**WHAT YOU WILL DO**
Would you retype the whole listing verbatim, keeping pictures out of it?

**INFORMATION SHOWN**
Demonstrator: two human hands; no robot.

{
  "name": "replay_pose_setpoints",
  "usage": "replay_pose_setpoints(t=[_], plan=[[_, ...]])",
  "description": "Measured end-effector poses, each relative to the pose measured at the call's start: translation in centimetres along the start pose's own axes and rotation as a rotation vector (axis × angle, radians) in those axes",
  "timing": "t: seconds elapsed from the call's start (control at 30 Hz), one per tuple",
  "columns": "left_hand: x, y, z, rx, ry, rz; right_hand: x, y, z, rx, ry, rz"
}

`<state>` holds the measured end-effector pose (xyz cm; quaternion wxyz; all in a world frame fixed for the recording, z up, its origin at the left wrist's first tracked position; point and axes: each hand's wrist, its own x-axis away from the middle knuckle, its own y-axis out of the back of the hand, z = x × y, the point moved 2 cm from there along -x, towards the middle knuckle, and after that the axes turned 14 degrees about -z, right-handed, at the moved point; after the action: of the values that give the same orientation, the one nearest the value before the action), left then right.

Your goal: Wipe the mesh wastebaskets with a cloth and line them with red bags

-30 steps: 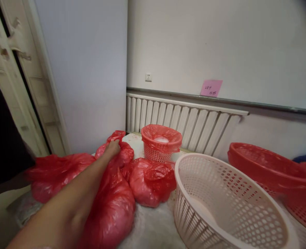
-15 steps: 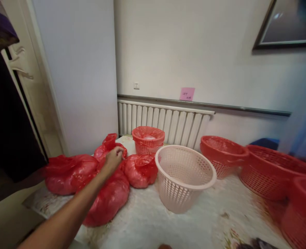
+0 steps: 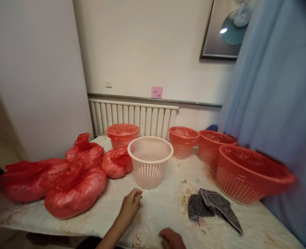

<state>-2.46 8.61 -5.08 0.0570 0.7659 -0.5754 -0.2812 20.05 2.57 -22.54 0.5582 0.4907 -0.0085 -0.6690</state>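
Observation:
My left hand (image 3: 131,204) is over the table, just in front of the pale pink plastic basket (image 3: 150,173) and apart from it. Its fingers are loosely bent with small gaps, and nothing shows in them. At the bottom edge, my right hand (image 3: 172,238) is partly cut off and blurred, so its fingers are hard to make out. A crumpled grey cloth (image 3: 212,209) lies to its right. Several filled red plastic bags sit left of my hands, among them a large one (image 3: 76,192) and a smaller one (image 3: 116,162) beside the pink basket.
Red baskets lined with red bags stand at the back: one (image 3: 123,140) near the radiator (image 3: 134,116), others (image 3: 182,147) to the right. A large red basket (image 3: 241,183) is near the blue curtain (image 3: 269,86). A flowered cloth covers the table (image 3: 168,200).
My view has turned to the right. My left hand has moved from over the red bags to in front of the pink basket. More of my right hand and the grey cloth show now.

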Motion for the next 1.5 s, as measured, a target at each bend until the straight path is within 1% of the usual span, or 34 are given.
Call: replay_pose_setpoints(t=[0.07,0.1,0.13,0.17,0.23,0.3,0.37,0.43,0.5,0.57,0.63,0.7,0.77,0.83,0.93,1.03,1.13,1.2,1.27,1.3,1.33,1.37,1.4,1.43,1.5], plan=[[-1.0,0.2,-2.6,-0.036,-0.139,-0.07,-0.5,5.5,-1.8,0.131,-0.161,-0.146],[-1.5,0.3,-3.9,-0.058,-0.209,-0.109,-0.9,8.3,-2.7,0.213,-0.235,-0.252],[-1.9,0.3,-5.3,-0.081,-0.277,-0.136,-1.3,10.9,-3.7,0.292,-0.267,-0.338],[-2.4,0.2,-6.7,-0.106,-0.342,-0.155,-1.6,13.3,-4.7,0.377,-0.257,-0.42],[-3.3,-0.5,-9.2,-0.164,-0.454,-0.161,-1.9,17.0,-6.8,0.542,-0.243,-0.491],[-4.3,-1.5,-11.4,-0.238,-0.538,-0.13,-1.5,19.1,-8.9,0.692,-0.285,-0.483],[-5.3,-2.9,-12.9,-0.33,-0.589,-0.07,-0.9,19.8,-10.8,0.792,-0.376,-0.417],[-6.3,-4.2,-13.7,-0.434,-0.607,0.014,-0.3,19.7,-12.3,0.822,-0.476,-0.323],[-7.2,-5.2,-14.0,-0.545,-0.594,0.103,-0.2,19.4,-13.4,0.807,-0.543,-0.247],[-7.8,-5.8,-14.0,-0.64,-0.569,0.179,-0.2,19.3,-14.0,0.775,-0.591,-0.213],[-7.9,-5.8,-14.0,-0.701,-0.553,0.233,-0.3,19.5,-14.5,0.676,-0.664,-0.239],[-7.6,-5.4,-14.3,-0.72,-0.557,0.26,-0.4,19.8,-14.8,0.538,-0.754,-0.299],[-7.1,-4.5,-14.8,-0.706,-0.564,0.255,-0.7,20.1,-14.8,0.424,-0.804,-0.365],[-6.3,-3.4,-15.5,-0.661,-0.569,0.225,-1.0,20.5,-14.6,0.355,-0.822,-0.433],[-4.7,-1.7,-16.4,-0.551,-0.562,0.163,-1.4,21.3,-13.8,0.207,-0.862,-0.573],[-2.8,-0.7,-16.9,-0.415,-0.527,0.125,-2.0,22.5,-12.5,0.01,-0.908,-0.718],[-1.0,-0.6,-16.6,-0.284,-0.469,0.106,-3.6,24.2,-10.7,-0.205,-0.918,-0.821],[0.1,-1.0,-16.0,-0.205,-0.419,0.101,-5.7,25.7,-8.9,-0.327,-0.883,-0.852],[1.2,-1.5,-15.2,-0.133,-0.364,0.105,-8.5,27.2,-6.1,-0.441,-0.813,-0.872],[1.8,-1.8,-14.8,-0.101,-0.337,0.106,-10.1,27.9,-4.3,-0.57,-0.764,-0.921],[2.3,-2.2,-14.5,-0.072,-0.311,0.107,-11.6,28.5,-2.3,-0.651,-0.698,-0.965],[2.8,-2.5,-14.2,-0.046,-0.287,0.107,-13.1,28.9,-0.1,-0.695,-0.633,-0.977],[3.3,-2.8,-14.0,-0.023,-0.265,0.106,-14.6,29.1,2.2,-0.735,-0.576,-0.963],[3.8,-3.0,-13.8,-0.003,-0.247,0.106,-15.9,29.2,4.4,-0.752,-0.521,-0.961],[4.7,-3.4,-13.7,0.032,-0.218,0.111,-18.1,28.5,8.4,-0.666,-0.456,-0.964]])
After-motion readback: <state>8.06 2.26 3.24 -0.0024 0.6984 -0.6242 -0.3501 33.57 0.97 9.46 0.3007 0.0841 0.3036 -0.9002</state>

**WRITTEN ANSWER**
Demonstrator: two human hands; no robot.

{
  "name": "replay_pose_setpoints",
  "usage": "replay_pose_setpoints(t=[_], plan=[[_, ...]])",
  "description": "Measured end-effector poses, each relative to the pose measured at the call's start: translation in centimetres along the start pose's own axes and rotation as a rotation vector (axis × angle, radians) in those axes",
  "timing": "t: seconds elapsed from the call's start (control at 30 Hz), one per tuple",
  "columns": "left_hand: x, y, z, rx, ry, rz; right_hand: x, y, z, rx, ry, rz"
}

`<state>` holds the measured end-effector pose (xyz cm; quaternion wxyz; all in a world frame fixed for the recording, z up, its origin at the left wrist's first tracked position; point and axes: each hand's wrist, its own x-axis away from the middle knuckle, its own y-axis out of the back of the hand, z = x × y, the point moved 2 cm from there along -x, towards the middle knuckle, and after that the axes turned 14 degrees about -z, right-handed, at the moved point; after the action: of the values that give the same orientation, the one nearest the value before the action), left then right.

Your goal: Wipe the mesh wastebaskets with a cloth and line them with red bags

-30 steps: 
-15 steps: 
+0 steps: 

<state>-2.46 8.61 -5.08 0.0570 0.7659 -0.5754 -0.2812 20.05 2.57 -22.54 0.5582 0.4907 -0.0085 -0.6690</state>
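Observation:
My left hand (image 3: 131,204) is over the table, just in front of the pale pink plastic basket (image 3: 150,173) and apart from it. Its fingers are loosely bent with small gaps, and nothing shows in them. At the bottom edge, my right hand (image 3: 172,238) is partly cut off and blurred, so its fingers are hard to make out. A crumpled grey cloth (image 3: 212,209) lies to its right. Several filled red plastic bags sit left of my hands, among them a large one (image 3: 76,192) and a smaller one (image 3: 116,162) beside the pink basket.
Red baskets lined with red bags stand at the back: one (image 3: 123,140) near the radiator (image 3: 134,116), others (image 3: 182,147) to the right. A large red basket (image 3: 241,183) is near the blue curtain (image 3: 269,86). A flowered cloth covers the table (image 3: 168,200).
My view has turned to the right. My left hand has moved from over the red bags to in front of the pink basket. More of my right hand and the grey cloth show now.
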
Motion for the next 1.5 s, as measured, a target at each bend until the straight path is within 1% of the usual span, or 34 are given.
Call: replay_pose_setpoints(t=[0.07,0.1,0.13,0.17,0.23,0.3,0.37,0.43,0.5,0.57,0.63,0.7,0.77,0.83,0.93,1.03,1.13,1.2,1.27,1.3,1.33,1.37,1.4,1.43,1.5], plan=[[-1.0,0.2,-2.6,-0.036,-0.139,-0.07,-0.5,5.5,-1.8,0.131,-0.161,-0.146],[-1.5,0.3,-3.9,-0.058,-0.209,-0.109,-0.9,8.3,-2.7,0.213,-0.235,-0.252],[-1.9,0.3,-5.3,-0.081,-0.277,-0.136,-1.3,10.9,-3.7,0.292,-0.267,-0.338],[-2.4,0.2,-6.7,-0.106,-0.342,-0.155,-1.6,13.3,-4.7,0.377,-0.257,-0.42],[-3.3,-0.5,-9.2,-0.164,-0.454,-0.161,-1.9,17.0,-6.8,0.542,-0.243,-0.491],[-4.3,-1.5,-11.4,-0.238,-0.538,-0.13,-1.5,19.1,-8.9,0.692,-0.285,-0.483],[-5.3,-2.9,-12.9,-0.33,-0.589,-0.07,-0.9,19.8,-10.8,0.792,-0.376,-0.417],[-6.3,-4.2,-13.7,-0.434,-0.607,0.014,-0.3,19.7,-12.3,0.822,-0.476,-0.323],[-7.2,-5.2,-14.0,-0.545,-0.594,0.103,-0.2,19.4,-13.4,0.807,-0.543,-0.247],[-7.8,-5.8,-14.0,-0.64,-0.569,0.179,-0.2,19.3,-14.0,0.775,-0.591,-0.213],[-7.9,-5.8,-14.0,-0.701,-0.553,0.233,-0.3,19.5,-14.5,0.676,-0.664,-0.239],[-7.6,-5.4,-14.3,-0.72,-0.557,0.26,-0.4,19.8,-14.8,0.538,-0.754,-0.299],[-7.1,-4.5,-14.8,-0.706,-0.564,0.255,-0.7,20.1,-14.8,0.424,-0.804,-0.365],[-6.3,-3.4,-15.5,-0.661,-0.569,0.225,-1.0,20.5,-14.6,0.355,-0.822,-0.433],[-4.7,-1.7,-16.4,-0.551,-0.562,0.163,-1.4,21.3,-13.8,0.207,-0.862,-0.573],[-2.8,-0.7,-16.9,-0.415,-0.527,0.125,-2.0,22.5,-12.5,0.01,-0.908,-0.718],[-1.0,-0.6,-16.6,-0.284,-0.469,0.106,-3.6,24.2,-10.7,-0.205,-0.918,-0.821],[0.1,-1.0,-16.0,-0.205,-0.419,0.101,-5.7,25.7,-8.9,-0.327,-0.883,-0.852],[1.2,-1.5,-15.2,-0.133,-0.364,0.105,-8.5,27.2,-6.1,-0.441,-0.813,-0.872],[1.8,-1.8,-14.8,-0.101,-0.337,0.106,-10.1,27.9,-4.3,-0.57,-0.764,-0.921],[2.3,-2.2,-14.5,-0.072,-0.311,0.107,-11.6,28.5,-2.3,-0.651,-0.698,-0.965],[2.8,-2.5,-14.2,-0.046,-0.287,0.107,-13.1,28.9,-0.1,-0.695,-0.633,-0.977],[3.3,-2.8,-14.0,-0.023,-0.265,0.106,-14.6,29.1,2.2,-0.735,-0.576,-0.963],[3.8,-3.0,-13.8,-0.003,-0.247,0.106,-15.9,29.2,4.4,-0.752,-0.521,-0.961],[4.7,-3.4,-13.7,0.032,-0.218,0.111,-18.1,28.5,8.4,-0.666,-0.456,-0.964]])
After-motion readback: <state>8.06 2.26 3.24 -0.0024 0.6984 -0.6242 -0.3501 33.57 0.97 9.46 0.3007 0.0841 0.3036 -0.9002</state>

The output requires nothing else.